Podocyte apoptosis plays a vital role in proteinuria pathogenesis in diabetic nephropathy (DN). The regulatory relationship between long noncoding RNAs (lncRNAs) and podocyte apoptosis has recently become another research hot spot in the DN field. LncRNAs are a potential therapeutic target for alleviating DN development to search for novel lncRNAs and alter the expression of specific lncRNAs.

Research motivation

We here investigated lncRNA expression profiles and the associated competing endogenous RNA (ceRNA) network using high-throughput RNA-sequencing (RNA-seq) technologies in normal glucose (5.5 mmol/L, NG group) and high glucose (25 mmol/L, HG group) cultured mouse podocytes. Then, Gene Ontology (GO) and Kyoto Encyclopedia of Genes and Genomes (KEGG) pathway analyses were conducted to determine the function of differentially expressed lncRNAs.

Research objectives

The present study investigated the function and underlying molecular mechanism of novel lncRNAs in endoplasmic reticulum stress (ERS)-podocyte apoptosis, providing the hope of developing a new and effective therapeutic strategy against DN.

Research methods

Using NG or HG-cultured podocytes, the cellular functions and exact mechanisms underlying the regulatory effects of lncRNA protein-disulfide isomerase-associated 3 (Pdia3) on podocyte apoptosis and ERS were explored. LncRNA Pdia3 and miR-139-3p expression were measured through quantitative real-time polymerase chain reaction.
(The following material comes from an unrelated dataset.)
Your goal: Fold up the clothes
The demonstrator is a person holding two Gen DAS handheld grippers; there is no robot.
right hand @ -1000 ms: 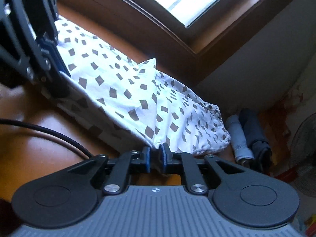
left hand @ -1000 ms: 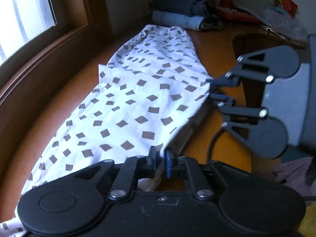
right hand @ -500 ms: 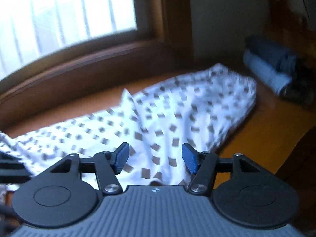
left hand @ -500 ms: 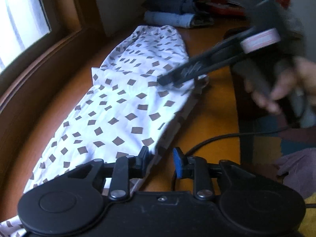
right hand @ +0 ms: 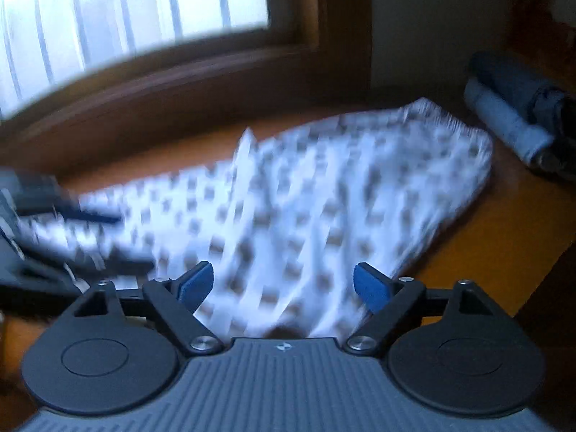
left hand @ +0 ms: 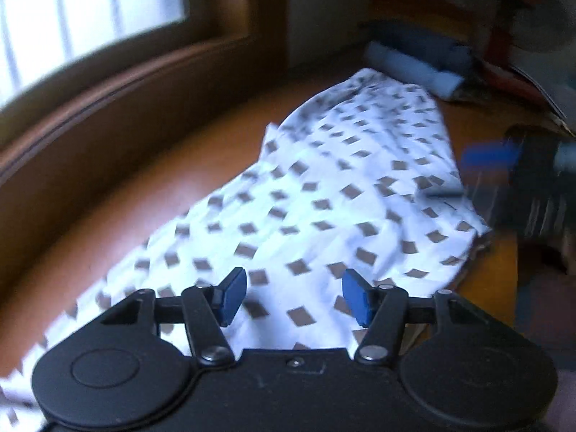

Relative cell viability was detected through the cell counting kit-8 colorimetric assay. The podocyte apoptosis rate in each group was measured through flow cytometry. The interaction between lncRNA Pdia3 and miR-139-3p was examined through the dual luciferase reporter assay. Finally, western blotting was performed to detect the effect of lncRNA Pdia3 on podocyte apoptosis and ERS via miR-139-3p.

Research results

LncRNA Pdia3 was down-expressed in HG-cultured podocytes. LncRNA Pdia3 overexpression attenuated podocyte apoptosis and ERS in HG-cultured podocytes. LncRNA Pdia3 regulated podocyte apoptosis by serving as a ceRNA of miR-139-3p. Inhibition of miR-139-3p attenuated podocyte apoptosis and ERS in HG-cultured podocytes.

Research conclusions

This study provided evidence that lncRNA Pdia3 downregulation is a significant contributing factor for podocyte apoptosis in DN. LncRNA Pdia3 downregulation could induce ERS and podocyte injury by serving as a ceRNA of miR-139-3p, thereby leading to DN progression.

Research perspectives

In the future, whether the findings obtained in vitro can be applied to in vivo DN needs to be investigated. We intend to detect the expression and underlying molecular mechanism of lncRNA Pdia3 in DN patients.